Но обстоятельства жизни толкали меня на корт.
Я вышел гусиной походкой, стесняясь своих громоздких, неуместных баскетбольных сапог, своих коротковатых шорт, нелепых жердей-ног, торчащих из шорт, оказавшихся на свету не только слишком волосатыми и худыми, но ещё мертвенно бледными. Я подошёл к натянутой сетке, пощупал её, несколько раз взмахнул ракеткой, скрипя всеми своими ржавыми суставами.
Наконец с противоположной мне стороны появилась Наргиз: в белых шортиках и тенниске, густые волосы сплетены в непокорно загнувшийся набок хвост. Она бросила на меня мимолётный, но придирчивый взгляд, от которого стало совсем уж невыносимо.
Не выдержав, я подхватил мгновенно вспотевший в моих руках мячик и, подкинув его, переправил на противоположную сторону. «Погоди немножко», — Наргиз проводила взглядом скакнувший на стену мячик, посланный мимо неё и, отложив на скамейку бутылку воды и ракетку, попыталась ещё раз поправить свои волосы.
Маясь, я вдруг обратил внимание на её ноги: только теперь я осознал, что впервые могу лицезреть ноги Наргиз почти целиком, до середины бедра.

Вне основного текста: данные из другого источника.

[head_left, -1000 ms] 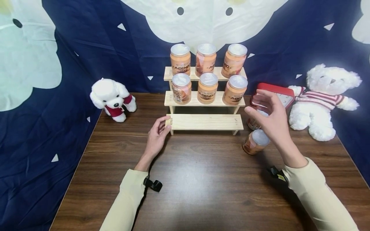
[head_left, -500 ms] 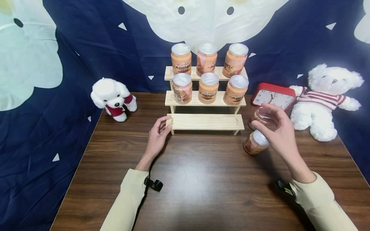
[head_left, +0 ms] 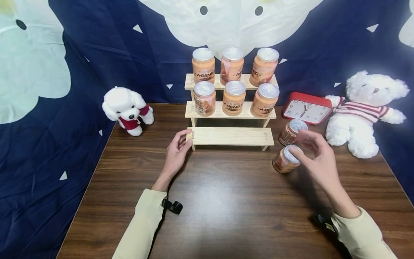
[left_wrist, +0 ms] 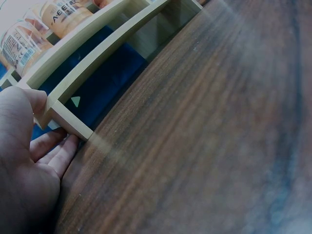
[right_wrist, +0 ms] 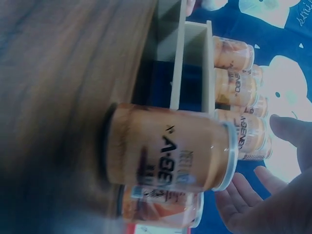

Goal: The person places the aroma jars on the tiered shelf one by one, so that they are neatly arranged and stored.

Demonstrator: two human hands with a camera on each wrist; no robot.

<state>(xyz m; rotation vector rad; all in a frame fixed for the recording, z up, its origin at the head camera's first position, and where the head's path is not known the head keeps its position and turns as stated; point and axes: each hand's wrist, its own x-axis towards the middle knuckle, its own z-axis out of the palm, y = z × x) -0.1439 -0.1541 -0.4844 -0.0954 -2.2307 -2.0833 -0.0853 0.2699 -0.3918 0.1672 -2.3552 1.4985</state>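
Note:
My left hand [head_left: 175, 153] grips the left end of a stepped wooden display rack [head_left: 231, 136], thumb on the lowest board and fingers beside its leg in the left wrist view. On the table right of the rack stand two orange cans with silver lids, a nearer can [head_left: 284, 162] and a farther can [head_left: 289, 135]. At the nearer can my right hand [head_left: 320, 162] hovers with spread, bent fingers; its thumb overlaps the lid in the head view. The right wrist view shows this hand beyond the lid of the nearer can [right_wrist: 168, 148], a gap between them.
Matching cans [head_left: 233, 99] stand on the middle and top boards, three on each. A red clock [head_left: 307, 108] and a white teddy bear [head_left: 357, 111] are at the right, a white toy dog [head_left: 127, 109] at the left. A blue patterned cloth [head_left: 106, 46] hangs behind the table [head_left: 210, 208].
My right hand has come down and toward me, from over the farther can and clock to the nearer can. My left hand stays on the rack.

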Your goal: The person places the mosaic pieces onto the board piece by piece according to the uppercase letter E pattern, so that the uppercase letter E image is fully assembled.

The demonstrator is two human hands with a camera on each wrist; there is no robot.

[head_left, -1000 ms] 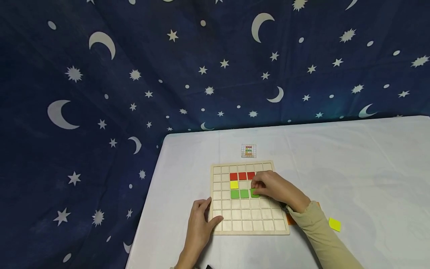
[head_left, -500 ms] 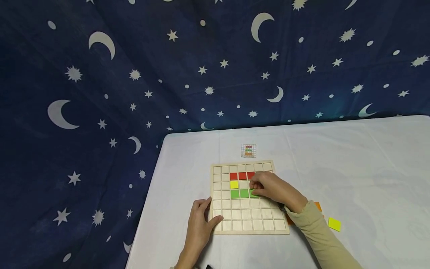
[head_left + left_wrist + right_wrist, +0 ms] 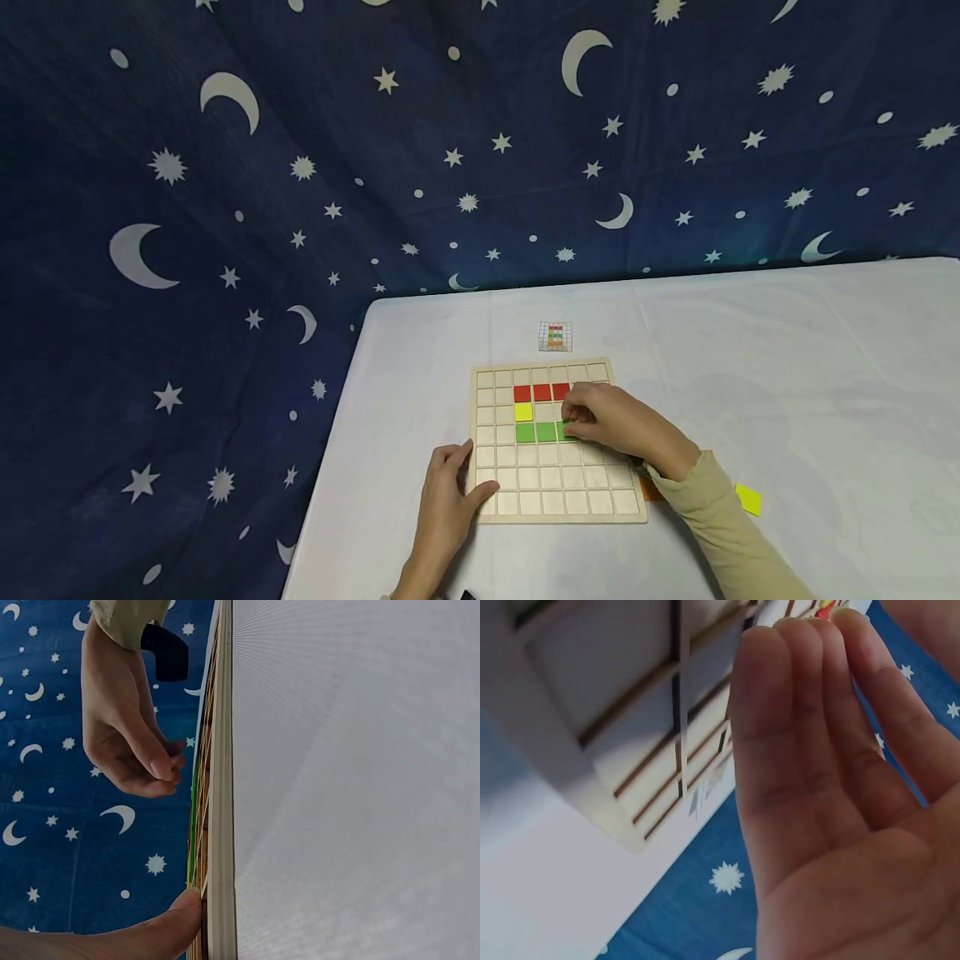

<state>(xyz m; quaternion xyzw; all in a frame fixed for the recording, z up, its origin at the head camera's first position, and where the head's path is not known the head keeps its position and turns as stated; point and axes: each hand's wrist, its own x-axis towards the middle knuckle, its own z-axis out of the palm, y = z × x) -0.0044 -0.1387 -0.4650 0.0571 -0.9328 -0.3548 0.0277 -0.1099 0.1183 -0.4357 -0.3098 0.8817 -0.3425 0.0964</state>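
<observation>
Compared with a second ago, the last green tile [image 3: 562, 434] lies more squarely in line with its neighbours, while the right hand [image 3: 613, 419] has scarcely shifted. Nearest, the left hand [image 3: 448, 493] rests unclenched on the wooden board [image 3: 529, 477], thumb on top by the near left corner and fingers against the left edge, apparently steadying it. Off the board's right edge, towards its near corner, lies an orange tile [image 3: 651, 490] partly under the sleeve [image 3: 727, 533], with a loose yellow tile [image 3: 748, 500] farther right on the table [image 3: 825, 375].

Farther in, the right hand's thumb and bent fingertips sit over that green tile, the rightmost visible in its row; they hide part of it, so I cannot tell whether they pinch it or have let go. Beyond are a placed yellow tile [image 3: 523, 412] and a row of red tiles [image 3: 542, 392], then a printed card [image 3: 556, 337] past the board's far edge.

I judge the step to be seating this green tile; the next move calls for a clean upward release without dragging it.
</observation>
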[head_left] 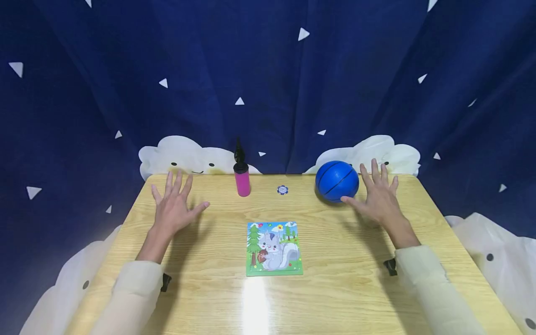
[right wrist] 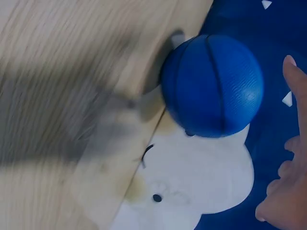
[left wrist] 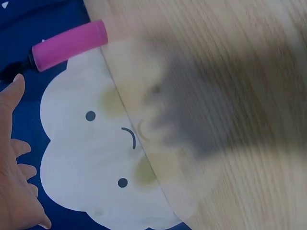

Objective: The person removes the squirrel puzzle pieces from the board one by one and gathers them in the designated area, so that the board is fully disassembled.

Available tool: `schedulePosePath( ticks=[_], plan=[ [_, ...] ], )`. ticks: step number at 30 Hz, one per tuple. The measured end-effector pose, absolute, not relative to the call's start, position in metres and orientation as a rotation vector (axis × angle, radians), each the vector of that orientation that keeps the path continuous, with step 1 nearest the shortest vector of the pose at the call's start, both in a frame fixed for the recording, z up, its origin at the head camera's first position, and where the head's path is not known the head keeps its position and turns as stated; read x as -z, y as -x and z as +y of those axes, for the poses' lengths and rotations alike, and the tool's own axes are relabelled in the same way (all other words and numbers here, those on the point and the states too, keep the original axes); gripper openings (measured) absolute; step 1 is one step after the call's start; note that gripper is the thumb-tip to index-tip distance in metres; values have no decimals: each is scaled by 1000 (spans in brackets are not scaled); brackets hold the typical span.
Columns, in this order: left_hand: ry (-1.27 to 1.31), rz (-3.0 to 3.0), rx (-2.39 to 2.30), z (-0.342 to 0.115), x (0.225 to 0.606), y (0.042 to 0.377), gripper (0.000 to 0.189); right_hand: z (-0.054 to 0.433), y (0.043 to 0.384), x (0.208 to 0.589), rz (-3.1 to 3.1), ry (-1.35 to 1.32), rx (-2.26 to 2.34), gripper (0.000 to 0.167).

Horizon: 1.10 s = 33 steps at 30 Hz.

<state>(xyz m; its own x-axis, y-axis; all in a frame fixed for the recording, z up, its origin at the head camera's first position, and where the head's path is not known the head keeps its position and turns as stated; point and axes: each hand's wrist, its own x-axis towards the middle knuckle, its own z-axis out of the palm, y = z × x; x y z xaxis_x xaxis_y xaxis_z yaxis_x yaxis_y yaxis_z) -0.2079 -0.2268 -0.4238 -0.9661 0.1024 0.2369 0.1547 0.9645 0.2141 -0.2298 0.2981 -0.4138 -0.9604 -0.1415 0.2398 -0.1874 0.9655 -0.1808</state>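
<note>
My left hand (head_left: 173, 209) hovers over the left side of the table, fingers spread and holding nothing. To its right stands a pink hand pump (head_left: 242, 182) with a black nozzle, also seen in the left wrist view as a pink cylinder (left wrist: 71, 45). My right hand (head_left: 381, 199) is held over the right side, fingers spread, its thumb overlapping the edge of a blue ball (head_left: 337, 180) with black lines in the head view. In the right wrist view a gap shows between the ball (right wrist: 216, 86) and the hand (right wrist: 292, 182). A squirrel picture puzzle (head_left: 274, 249) lies flat between the arms.
A small blue and white poker chip (head_left: 282, 190) lies between pump and ball near the back edge of the wooden table (head_left: 335, 288). Behind hangs a dark blue curtain (head_left: 268, 70) with white triangles and cloud shapes. Black straps show at both cuffs.
</note>
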Motion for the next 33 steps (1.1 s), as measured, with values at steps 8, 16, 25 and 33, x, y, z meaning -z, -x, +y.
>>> schedulePosePath(
  ticks=[8, 16, 25, 33],
  plan=[
    [255, -2924, 410, -209, 426, 200, 93, 264, 225, 405, -2839, -451, -356, 100],
    [442, -2982, 393, -171, 445, 185, 88, 222, 215, 412, -2890, -638, -529, 85],
    [803, -2988, 432, -124, 468, 166, 84, 185, 214, 434, -2999, -719, -638, 65],
    [1020, -3056, 471, -96, 477, 156, 80, 170, 216, 449, -3144, -757, -730, 52]
  ],
)
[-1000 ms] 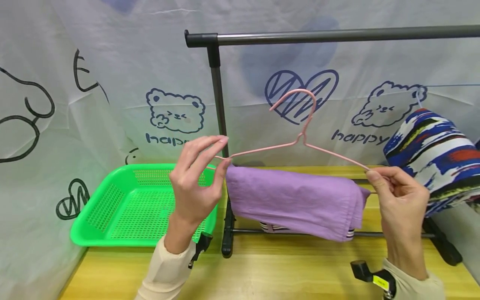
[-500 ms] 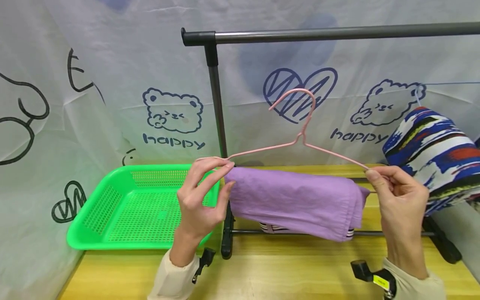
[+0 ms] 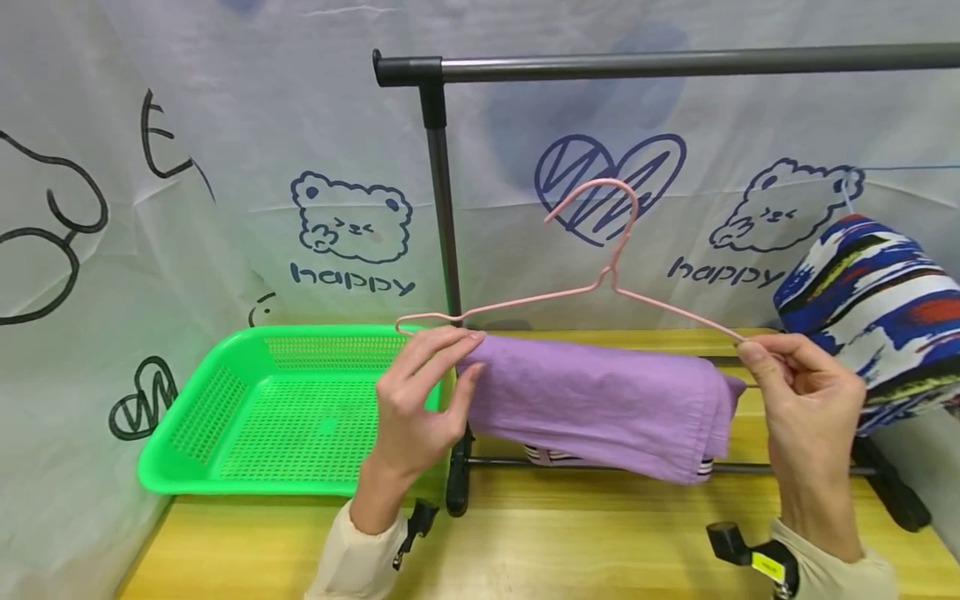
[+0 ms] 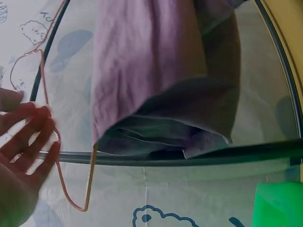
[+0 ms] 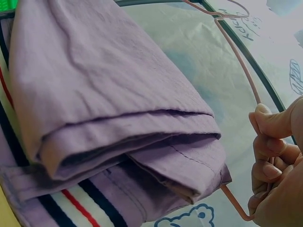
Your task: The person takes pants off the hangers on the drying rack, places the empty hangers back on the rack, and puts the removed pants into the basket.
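Observation:
A pink wire hanger (image 3: pixel 609 275) is held up in front of the rack, hook at the top. Over its lower bar hangs a folded purple garment (image 3: pixel 592 400); in the right wrist view, navy, white and red stripes run along part of the garment (image 5: pixel 94 90). My right hand (image 3: pixel 810 400) pinches the hanger's right end between thumb and curled fingers. Near the hanger's left end, my left hand (image 3: pixel 423 400) has loosely bent fingers at the garment's upper left corner, thumb apart. The left wrist view shows those fingers (image 4: pixel 31 137) beside the hanger wire, not closed round it.
A dark metal clothes rack (image 3: pixel 675 64) spans the back. A green perforated basket (image 3: pixel 161 467) stands at the left on the wooden table (image 3: pixel 562 550). At the far right hangs a multicoloured striped garment (image 3: pixel 885 308). A printed curtain (image 3: pixel 330 108) closes off the back.
My left hand has come down and right from the hanger's left end to the garment's upper left corner, uncovering the wire end. My right hand keeps its pinch.

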Available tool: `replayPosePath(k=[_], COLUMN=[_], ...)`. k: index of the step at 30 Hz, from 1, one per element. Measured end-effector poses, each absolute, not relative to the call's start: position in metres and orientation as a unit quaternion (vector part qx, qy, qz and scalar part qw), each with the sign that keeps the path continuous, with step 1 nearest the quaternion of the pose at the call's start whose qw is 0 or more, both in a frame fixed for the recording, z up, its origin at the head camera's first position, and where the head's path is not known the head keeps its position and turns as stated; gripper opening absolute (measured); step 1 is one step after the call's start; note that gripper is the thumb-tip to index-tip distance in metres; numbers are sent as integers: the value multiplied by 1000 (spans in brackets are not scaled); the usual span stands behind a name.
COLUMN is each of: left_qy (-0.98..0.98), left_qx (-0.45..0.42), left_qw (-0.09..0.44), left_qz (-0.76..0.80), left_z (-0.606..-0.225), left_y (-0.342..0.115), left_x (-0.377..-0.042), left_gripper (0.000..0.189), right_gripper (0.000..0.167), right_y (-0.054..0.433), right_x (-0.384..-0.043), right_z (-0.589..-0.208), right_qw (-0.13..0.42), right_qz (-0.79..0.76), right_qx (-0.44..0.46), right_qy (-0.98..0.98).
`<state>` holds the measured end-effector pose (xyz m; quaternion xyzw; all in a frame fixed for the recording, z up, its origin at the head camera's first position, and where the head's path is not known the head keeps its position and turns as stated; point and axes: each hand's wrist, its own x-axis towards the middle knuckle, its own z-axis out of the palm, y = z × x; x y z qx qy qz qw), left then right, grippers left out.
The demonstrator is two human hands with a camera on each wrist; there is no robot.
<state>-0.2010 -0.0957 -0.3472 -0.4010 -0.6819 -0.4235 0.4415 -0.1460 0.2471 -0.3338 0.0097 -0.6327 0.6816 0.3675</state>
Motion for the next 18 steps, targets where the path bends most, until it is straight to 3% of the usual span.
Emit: replayPosePath(k=[6, 18], left_qy=[-751, -832], left_qx=[-388, -376], left_qw=[353, 283], left_qz=[-400, -293], left_z=[-353, -357], left_y=[-93, -90], left_x=[-199, -198], left_gripper=[29, 52], right_gripper=[19, 14], right_y=[248, 245], right_x=[-147, -143], right_z=[-333, -332], right_qw=[368, 347], right_qz=[679, 675], right_qx=[17, -8], right_qy=[-635, -651])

Ноги казались очень прямыми и гладкими, с аккуратными, кругленькими коленками, по-мальчишески трогательно оцарапанными. Я рассматривал в отдельности все части её ног, налитые, белоснежные: бёдра, коленки, голени, икры, и всеми ими оставался доволен.
— Лови! — крутящийся жёлтый мяч, подлетев, ударил в грудную клетку, отскочив от моих рёбер. Наргиз улыбнулась мне вызывающе. «Смотри, если хочешь, — сообщал мне горячий взгляд. — Смотри, наглец и бесстыдник! Но знай, я бы с радостью засветила бы тебе мячом между ног и между глаз. Засветила бы мячом и добавила бы ракеткой…»
Она вытащила из кармашка второй мяч и ударила сильно, но беззвучно. Напрасно я надеялся на полный страсти девичий стон, единственно приятная моя ассоциация с теннисом. Сорвавшись с места, я отбил его, едва не вырвав плечевой сустав. Мячик взмыл высоко, летел долго, чуть было не перепрыгнув через забор. Наргиз снова смотрела насмешливо, пружиня носочками на своих не в меру оголённых ногах.
«Ну, держись, чертовка», — подумал я, стремительно заводясь. В один момент я позабыл обо всём: о своих жердях-ногах, о ножках Наргиз, о не сходящей с её лица насмешке, обо всём, кроме проносящегося со свистом до меня и от меня маленького стремительно сгустка, похожего на свернувшегося калачиком цыплёнка. Я бил по этому цыплёнку с ненавистью, с оттягом, представляя, как разлетаются вокруг короткие перья. Мы играли на счёт.